There are subjects I rarely write on for this site, and this is one of them. It’s because I think that other sites do this stuff far better than I ever would. I am like this at funerals and stuff; I never quite know how you are supposed to segue into a conversation from a stony silence, however respectful.
But for once I do know how to break the ice and get started. With a memory.
It’s 18 May 1985. I am eight and I’m at Hampden for my first ever final.
Dundee Utd are 1-0 up, and there are 13 minutes to go.
We get a free kick. I’m in the enclosure behind the goal where it’s being taken. I’m surrounded by relations; my dad is there, my uncles, and its crammed and its busy and although I’m a wee guy I can see perfectly well.
“This is it,” one of my uncles is saying. “This is in,” he says to me and I don’t even want to look. I jam my eyes shut.
If I saw that goal going in I must have opened them at the very last second, but I doubt that I did because the next thing I clearly remember is bedlam, of being in the midst of a moving wave of emotion. I’ve seen it a hundred times since and can only assume that my memory of Davie Provan’s free-kick springs from those replays.
But I saw the winner, and I’ve never forgotten it and I never, ever will.
It is one of those goals I’ve seen from the TV replay angles so many times that I can play it in my head without needing to be looking at a screen. Yet the memory of watching Frank McGarvey score that header from the Celtic end that day conjures up a more vivid series of images by far.
It always happens in slow motion.
That’s the thing. I see it unfold like a film reel slowed down, although I’m the guy behind the camera, the film is playing through my own eyes. It was a beautiful moment, a goal typical of those I’ve since found out that McGarvey scored with a beautiful regularity.
I know I had watched him many times before that afternoon, and had probably loved him as a player as much as any I’ve ever seen, but that’s my clear memory of him, and all the rest I got from YouTube clips and Celtic history books.
He is part of our 100 goal club; I have been blessed to see an astonishing number of players do that, Brian McClair, Charlie Nicholas, John Hartson, Henrik Larsson, Leigh Griffiths and James Forrest.
But that goal that day was perhaps my first experience of how mind-frying the late winner is, and in a big, big match, in a cup final, with everything on the line.
Whatever doubts I had about the direction of my life, I’m sure that day took care of them. It was that moment and the similar scenes at the end of the Centenary Final which got me through the years of Ibrox dominance that followed without me ever wavering once.
Shortly after McGarvey scored that goal, Celtic let him go.
It was to be his last game for us, and the last he would score for the club. He went on to play for St Mirren, where he scored another 100 goals and proved that he’d still have had something to offer.
But he was a true Celtic man and never allowed his departure to change how he felt about the club. He was a true great and one of the people who helped cement my love for Celtic and for being a fan of the game itself.

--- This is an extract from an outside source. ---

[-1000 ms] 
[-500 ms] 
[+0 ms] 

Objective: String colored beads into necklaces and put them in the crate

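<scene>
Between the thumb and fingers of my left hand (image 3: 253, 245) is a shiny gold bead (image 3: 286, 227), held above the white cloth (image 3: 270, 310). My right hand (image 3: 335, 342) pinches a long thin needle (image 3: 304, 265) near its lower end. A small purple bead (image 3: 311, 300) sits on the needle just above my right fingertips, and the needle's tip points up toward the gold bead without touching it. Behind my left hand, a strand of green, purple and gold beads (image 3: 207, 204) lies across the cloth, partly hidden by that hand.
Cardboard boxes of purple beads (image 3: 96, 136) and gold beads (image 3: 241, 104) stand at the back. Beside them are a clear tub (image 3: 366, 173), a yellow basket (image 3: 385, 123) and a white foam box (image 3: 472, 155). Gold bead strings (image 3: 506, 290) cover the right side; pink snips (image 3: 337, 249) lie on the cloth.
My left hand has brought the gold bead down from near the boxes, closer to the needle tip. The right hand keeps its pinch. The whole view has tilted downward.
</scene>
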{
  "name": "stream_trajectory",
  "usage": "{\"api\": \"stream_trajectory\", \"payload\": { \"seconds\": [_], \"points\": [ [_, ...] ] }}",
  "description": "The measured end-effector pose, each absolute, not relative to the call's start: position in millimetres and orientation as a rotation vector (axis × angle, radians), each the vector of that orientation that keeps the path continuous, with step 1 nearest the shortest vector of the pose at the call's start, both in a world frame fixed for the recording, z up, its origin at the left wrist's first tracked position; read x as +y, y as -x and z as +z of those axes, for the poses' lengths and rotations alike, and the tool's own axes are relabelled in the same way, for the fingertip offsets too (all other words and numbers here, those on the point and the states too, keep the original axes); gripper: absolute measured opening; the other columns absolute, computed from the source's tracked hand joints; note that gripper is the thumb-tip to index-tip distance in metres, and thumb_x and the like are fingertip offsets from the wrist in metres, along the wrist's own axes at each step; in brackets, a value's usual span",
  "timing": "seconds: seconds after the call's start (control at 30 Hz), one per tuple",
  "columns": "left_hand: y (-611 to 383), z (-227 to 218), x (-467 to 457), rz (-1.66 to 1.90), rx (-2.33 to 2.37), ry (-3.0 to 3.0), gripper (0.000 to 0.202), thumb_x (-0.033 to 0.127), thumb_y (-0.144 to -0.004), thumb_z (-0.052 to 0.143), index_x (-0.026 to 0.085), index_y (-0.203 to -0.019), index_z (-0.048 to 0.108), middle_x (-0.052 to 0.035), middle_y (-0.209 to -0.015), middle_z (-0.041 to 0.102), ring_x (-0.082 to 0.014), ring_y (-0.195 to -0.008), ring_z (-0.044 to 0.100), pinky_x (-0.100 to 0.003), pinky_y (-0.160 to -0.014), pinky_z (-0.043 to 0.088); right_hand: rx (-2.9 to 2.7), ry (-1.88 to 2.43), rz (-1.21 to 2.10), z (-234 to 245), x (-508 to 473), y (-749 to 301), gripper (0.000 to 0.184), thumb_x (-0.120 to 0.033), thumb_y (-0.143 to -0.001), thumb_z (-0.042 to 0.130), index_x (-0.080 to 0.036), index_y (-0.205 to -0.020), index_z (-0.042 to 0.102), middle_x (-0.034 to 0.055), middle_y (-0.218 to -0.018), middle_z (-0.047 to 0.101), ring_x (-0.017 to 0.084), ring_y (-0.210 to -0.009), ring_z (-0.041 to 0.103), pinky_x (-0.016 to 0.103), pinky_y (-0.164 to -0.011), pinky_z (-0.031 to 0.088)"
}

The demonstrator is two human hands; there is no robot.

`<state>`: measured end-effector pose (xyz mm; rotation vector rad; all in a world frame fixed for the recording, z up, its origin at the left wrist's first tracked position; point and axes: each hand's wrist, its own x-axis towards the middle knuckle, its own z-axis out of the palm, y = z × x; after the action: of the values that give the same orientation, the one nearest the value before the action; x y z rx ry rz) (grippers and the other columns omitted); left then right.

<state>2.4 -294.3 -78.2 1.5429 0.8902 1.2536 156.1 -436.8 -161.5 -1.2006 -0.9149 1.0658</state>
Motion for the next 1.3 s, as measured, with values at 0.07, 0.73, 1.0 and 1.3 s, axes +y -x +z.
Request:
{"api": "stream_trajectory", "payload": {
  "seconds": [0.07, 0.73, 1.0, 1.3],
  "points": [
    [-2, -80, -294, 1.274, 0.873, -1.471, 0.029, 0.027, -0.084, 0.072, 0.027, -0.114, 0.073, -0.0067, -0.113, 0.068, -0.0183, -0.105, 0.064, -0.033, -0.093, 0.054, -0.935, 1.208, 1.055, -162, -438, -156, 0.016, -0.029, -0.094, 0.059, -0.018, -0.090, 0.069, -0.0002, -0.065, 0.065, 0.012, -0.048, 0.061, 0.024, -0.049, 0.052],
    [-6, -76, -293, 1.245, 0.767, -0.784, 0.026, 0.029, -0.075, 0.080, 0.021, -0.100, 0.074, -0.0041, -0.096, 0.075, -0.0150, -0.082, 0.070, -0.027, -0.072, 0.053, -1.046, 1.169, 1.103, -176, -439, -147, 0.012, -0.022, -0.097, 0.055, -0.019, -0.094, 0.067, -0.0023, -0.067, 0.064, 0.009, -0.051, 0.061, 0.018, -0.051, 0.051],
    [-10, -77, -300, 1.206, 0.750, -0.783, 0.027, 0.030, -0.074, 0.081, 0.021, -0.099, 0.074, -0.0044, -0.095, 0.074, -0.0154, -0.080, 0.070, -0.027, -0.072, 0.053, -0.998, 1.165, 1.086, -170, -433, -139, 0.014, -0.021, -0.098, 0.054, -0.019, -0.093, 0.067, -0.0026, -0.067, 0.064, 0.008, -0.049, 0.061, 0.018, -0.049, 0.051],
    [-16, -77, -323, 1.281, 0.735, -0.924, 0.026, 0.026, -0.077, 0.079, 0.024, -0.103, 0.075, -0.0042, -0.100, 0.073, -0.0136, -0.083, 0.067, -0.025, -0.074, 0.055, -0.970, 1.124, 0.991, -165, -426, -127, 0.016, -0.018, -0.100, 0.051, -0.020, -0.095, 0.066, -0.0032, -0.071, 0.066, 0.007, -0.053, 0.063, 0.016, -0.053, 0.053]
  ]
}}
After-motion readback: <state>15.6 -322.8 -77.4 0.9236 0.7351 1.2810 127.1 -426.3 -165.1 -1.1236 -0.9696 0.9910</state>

I told you I was inspired to write this by a memory.
It wasn’t the memory I just outlined though, it was another, one of those strange things that happens in life sometimes.
Not long after that final, when my folks lived on a golf course on the north side of Glasgow, we all came out our door one day to see Frank McGarvey loading his clubs into his car.
I was encouraged to go over and say hello, and still well short of my teens and experiencing, for the first time in my life, what being true star-struck was I went over and asked the dumbest question ever.
“Are you Frank McGarvey?” He smiled and laughed and confirmed what I had already known.
I mumbled something about being a fan, and about that cup winning goal.
And then I fled before I could say what I know I had really wanted to. He was nice and polite and even kind. He was not in any way arrogant or standoffish so I could have said anything.
If I knew then what I know now, about what he meant to us, what he gave us, and what he would continue to give us in the years afterwards, I’d have shook his hand, said thank you and called him a legend.
I’d have told him what his goal meant to me … the course of my whole life as I can tell, and that it has continued to bring me more pleasure with every passing year.
And I dearly wish I could have.
But I think he’d have heard it before, and that he knew.
Of course he did. A man who loved Celtic like he did could not have been other than loved back, and he was.
By so many, many, many of my fellow fans.
Rest in peace Frank, and know that we’ll never forget you.